**WHAT IS REQUIRED:** Copy out, from the entries below, each line that holds the string "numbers".
### DATA RECORDS
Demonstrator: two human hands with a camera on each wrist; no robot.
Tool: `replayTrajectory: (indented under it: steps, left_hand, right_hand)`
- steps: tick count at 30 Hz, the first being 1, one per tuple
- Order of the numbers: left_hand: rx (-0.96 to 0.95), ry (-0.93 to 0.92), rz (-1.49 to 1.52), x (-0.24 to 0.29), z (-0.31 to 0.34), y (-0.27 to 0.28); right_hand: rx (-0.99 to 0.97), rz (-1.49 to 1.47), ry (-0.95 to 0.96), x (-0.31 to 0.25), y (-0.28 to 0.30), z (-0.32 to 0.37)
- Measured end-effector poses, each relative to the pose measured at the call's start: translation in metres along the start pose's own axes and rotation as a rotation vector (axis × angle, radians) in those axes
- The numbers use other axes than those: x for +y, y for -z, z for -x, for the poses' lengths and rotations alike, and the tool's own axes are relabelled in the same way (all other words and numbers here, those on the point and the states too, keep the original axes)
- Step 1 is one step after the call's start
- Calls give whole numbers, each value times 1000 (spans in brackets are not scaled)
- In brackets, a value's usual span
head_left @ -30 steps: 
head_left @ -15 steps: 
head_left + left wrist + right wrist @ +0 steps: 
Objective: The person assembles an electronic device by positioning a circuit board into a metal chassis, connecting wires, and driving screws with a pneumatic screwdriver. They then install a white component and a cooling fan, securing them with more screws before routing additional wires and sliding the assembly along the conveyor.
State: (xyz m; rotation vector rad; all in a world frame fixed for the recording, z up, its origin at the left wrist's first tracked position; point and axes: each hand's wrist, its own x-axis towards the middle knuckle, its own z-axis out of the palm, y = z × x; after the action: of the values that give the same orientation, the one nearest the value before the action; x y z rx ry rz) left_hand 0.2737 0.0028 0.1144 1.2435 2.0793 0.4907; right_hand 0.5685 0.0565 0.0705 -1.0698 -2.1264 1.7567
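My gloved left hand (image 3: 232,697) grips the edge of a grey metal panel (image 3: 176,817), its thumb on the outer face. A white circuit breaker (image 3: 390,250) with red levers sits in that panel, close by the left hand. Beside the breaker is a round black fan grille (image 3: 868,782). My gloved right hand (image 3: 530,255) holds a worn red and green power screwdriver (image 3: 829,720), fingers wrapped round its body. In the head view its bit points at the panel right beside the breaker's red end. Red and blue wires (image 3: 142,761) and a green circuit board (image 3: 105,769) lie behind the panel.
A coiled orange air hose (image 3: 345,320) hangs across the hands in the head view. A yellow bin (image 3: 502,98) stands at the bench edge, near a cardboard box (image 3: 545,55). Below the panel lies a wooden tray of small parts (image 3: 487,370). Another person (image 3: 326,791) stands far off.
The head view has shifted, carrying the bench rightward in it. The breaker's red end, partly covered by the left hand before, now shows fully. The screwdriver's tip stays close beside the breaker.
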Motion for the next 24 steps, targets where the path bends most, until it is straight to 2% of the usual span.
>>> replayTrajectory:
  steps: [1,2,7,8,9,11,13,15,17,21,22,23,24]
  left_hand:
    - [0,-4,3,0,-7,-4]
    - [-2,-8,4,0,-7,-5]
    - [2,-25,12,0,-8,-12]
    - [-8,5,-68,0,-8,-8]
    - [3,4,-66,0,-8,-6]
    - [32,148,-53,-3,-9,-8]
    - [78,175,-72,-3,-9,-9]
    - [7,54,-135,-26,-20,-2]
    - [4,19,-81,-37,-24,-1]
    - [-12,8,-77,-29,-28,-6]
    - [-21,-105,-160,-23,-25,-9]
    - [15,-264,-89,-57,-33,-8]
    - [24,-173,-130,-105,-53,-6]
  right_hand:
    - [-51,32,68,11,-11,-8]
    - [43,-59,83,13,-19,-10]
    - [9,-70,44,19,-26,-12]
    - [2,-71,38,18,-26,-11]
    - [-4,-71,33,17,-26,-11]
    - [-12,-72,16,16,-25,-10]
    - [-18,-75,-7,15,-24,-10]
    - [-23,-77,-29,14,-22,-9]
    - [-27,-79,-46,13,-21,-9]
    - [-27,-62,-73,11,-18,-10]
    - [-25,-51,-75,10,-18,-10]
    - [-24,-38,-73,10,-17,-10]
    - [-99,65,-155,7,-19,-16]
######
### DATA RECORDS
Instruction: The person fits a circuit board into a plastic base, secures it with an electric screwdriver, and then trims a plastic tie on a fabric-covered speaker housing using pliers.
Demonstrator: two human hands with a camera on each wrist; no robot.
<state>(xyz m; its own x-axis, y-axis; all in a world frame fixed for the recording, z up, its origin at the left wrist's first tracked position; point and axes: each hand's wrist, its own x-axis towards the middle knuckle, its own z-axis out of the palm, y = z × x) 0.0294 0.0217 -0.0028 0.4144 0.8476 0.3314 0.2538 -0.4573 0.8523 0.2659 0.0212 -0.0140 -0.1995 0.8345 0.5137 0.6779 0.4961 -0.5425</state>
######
**SOLUTION TO THIS PROBLEM:**
- Order of the numbers: left_hand: rx (-0.96 to 0.95), ry (-0.93 to 0.92), rz (-1.49 to 1.52), x (-0.24 to 0.29), z (-0.31 to 0.34), y (-0.27 to 0.28); right_hand: rx (-0.99 to 0.97), rz (-1.49 to 1.47), ry (-0.95 to 0.96), x (-0.31 to 0.25), y (-0.28 to 0.30), z (-0.32 to 0.37)
- The numbers use other axes than those: x for +y, y for -z, z for -x, for the poses' lengths and rotations alike, and the tool's own axes are relabelled in the same way (all other words and numbers here, those on the point and the states too, keep the original axes)
- Calls give whole numbers, each value times 1000 (spans in brackets are not scaled)

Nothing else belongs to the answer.